Associate Professor Mark Stevens, senior invertebrate researcher at the South Australian Museum, says the recent discoveries have identified the importance of continuing and expanding the scope of biodiversity research being conducted in Fiji.
“I have worked extensively in the Antarctic, but was amazed to see how much greater the biodiversity was in the Fijian highlands and the potential effect of glacial cycles in promoting this diversity,” says Associate Professor Stevens.
“We are still trying to understand why species numbers are so high in tropical latitudes and a new model of island biogeography is clearly needed,” he says.

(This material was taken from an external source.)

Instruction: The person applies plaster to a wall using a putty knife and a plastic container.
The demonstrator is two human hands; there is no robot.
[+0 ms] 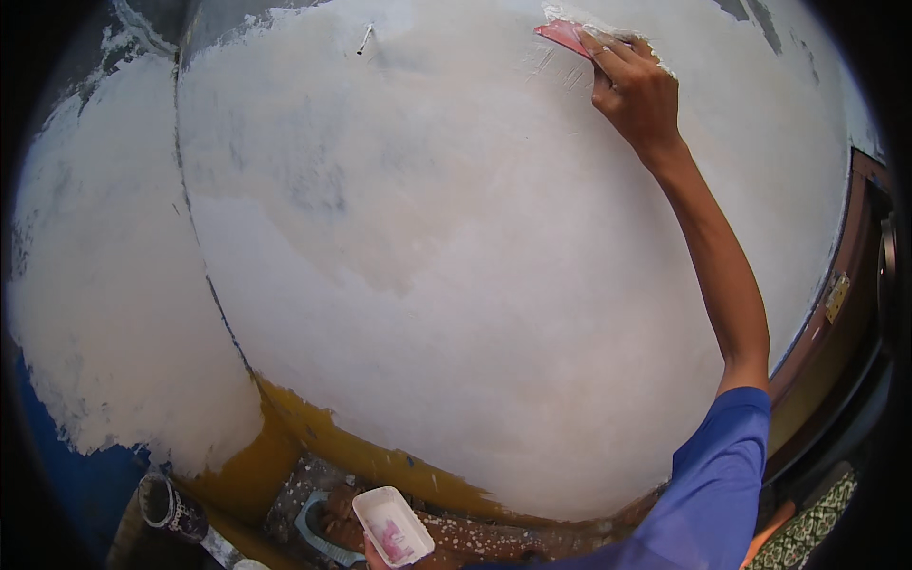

The three-year Australian Government New Colombo Mobility Plan project is investigating a range biodiversity issues in lowland rainforest and highland dry forest areas.
By enabling undergraduate and Honours students to undertake such research, this funding meshes with the Flinders University Study Without Borders mobility program, which facilitates study and work in different cultures to develop stronger regional understandings and collaborations.
The third year of research under the New Colombo Plan Mobility Program funding aims to further improve biodiversity and environmental risk assessment, and provide training for jobs to safeguard fragile ecosystems – in addition to providing students with long-lasting contacts in the region.